- _Work order_: Your answer should be an exact copy of every record.

[Source data]
====

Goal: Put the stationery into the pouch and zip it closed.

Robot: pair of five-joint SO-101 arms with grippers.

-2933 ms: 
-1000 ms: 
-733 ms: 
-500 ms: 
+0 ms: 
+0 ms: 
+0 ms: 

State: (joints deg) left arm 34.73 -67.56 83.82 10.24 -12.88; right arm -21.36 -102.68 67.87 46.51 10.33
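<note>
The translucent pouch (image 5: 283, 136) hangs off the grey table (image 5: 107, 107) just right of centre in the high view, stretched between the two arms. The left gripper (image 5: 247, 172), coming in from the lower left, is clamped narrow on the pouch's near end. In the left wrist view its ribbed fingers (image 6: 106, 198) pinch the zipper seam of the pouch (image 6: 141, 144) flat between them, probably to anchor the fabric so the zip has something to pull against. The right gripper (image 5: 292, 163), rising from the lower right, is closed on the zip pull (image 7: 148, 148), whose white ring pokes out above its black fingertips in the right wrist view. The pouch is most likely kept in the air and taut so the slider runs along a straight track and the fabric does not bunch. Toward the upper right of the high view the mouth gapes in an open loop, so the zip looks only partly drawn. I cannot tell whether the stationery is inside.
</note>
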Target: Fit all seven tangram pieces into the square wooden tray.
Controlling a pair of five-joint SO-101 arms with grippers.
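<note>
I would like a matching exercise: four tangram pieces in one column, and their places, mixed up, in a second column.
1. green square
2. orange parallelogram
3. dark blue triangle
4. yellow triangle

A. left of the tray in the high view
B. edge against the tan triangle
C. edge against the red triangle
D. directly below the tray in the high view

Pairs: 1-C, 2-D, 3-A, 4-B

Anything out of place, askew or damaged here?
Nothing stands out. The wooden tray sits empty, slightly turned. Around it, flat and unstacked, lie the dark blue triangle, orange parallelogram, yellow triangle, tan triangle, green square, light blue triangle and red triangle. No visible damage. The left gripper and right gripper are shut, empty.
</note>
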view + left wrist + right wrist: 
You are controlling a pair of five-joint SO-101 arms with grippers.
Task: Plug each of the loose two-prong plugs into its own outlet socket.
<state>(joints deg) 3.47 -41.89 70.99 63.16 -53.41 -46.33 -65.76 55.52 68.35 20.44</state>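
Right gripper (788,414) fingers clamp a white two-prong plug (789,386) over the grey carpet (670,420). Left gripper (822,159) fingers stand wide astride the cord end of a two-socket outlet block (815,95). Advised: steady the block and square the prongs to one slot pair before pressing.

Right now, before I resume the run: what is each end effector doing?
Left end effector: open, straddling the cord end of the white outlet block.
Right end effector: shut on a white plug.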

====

- _Task response_:
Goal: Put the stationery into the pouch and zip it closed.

Robot: pair of five-joint SO-101 arms with grippers.

-2933 ms: 
-1000 ms: 
-733 ms: 
-500 ms: 
+0 ms: 
+0 ms: 
+0 ms: 

State: (joints deg) left arm 34.73 -67.56 83.82 10.24 -12.88; right arm -21.36 -102.68 67.87 46.51 10.33
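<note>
The translucent pouch (image 5: 283, 136) hangs off the grey table (image 5: 107, 107) just right of centre in the high view, stretched between the two arms. The left gripper (image 5: 247, 172), coming in from the lower left, is clamped narrow on the pouch's near end. In the left wrist view its ribbed fingers (image 6: 106, 198) pinch the zipper seam of the pouch (image 6: 141, 144) flat between them, probably to anchor the fabric so the zip has something to pull against. The right gripper (image 5: 292, 163), rising from the lower right, is closed on the zip pull (image 7: 148, 148), whose white ring pokes out above its black fingertips in the right wrist view. The pouch is most likely kept in the air and taut so the slider runs along a straight track and the fabric does not bunch. Toward the upper right of the high view the mouth gapes in an open loop, so the zip looks only partly drawn. I cannot tell whether the stationery is inside.
</note>
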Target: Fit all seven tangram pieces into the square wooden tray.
Controlling a pair of five-joint SO-101 arms with grippers.
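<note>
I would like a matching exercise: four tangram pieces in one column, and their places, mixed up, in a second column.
1. green square
2. orange parallelogram
3. dark blue triangle
4. yellow triangle

A. left of the tray in the high view
B. edge against the tan triangle
C. edge against the red triangle
D. directly below the tray in the high view

Pairs: 1-C, 2-D, 3-A, 4-B

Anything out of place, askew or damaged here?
Nothing stands out. The wooden tray sits empty, slightly turned. Around it, flat and unstacked, lie the dark blue triangle, orange parallelogram, yellow triangle, tan triangle, green square, light blue triangle and red triangle. No visible damage. The left gripper and right gripper are shut, empty.
</note>
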view + left wrist + right wrist: 
You are controlling a pair of five-joint SO-101 arms with grippers.
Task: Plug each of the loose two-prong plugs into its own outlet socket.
<state>(joints deg) 3.47 -41.89 70.99 63.16 -53.41 -46.33 -65.76 55.52 68.35 20.44</state>
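Right gripper (788,414) fingers clamp a white two-prong plug (789,386) over the grey carpet (670,420). Left gripper (822,159) fingers stand wide astride the cord end of a two-socket outlet block (815,95). Advised: steady the block and square the prongs to one slot pair before pressing.

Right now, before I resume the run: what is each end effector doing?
Left end effector: open, straddling the cord end of the white outlet block.
Right end effector: shut on a white plug.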

No more work remains on this exercise.